MAHKEMESİ : ANKARA BÖLGE ADLİYE MAHKEMESİ 16. HUKUK DAİRESİ
İLK DERECEMAHKEMESİ : ANKARA 16. ASLİYE HUKUK MAHKEMESİ

Taraflar arasındaki tapu iptali ve tescil davasından dolayı yapılan yargılama sonunda, Ankara 16. Asliye Hukuk Mahkemesince verilen davanın reddine ilişkin kararın, davacı vekili ve davalılar vekili tarafından istinaf edilmesi üzerine Ankara Bölge Adliye Mahkemesi 16. Hukuk Dairesi tarafından yapılan inceleme sonucunda; başvuruların esastan reddine dair verilen karar, yasal süre içerisinde davacı vekili tarafından duruşma istekli olarak ve davalılar vekili tarafın
Davacı, mirasbırakan babası….’ın 12 parsel sayılı taşınmazdaki 2 numaralı bağımsız bölümünü oğlu olan davalı …’ye 11/12/1987 tarihinde satış göstermek suretiyle devrettiğini, davalının da 25/05/2004 tarihinde kendi şirketi olan diğer davalı … …. Med.

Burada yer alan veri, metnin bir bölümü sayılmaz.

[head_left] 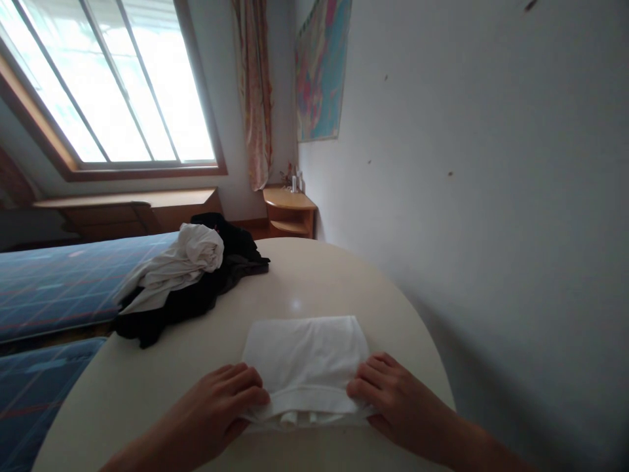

Ltd. Şti’ye devrettiğini, temliklerin muvazaalı olduğunu, mirasbırakanın taşınmazını satma ihtiyacı olmadığı gibi davalı …’nin alım gücü bulunmadığını ileri sürerek, dava konusu taşınmazın mirasbırakanın terekesine iadesine karar verilmesini istemiştir.
II. CEVAP
Davalılar, davalı şirketin dava konusu taşınmazı diğer davalıdan iyiniyetle iktisap ettiğini, davacıya her zaman mirasbırakan babasının destek olduğunu, davacının yaşam standartlarını koruyabilmek adına bir kısım tasarruflarda bulunduğunu, davacı lehine devirler, hukuki işlemler yaptığını, mirasbırakanın davacıyı kız çocuğu olması nedeniyle devamlı olarak koruyup kolladığını, davacı lehine sürekli işlem yaparken zaman içerisinde diğer mirasçılarının da hakkını gözetme çabasında olduğunu, davacının evlenince oturabilmesi amacıyla Hekimköy Konut Yapı Kooperatif hissesinin devredildiğini, villanın da mirasbırakan tarafından yaptırıldığını, davacının eczacılık yapacağım demesi üzerine mirasbırakan tarafından 2 adet taşınmaz satın alındığını, bir de büro verildiğini, mirasbırakana ait Akyurt’taki bir taşınmazın da satılarak parasının davacıya verildiğini, mirasbırakanın kullanmakta olduğu arabasını bile kooperatif arsasına yapılan ve yarım kalan inşaatın tamamlanması için müteahhide devrettiğini, davacının sigorta primlerini dahi mirasbırakanın ödediğini, annelerine de değerli taşınmaz devirleri yapıldığını, mirasbırakanın çok sayıda taşınmazının bulunduğunu, mal kaçırma arzusunda olsa bu taşınmazları da kaçıracağını, davacının kötüniyetli olduğunu, dava dilekçesindeki iddiaları kabul etmediklerini belirterek, davanın reddini savunmuşlar, aşamada HMK’nın 329. maddesi gereği davacının; vekilleri ile aralarında kararlaştırdığı vekalet ücretini ödemeye mahkum edilmesini istemişlerdir.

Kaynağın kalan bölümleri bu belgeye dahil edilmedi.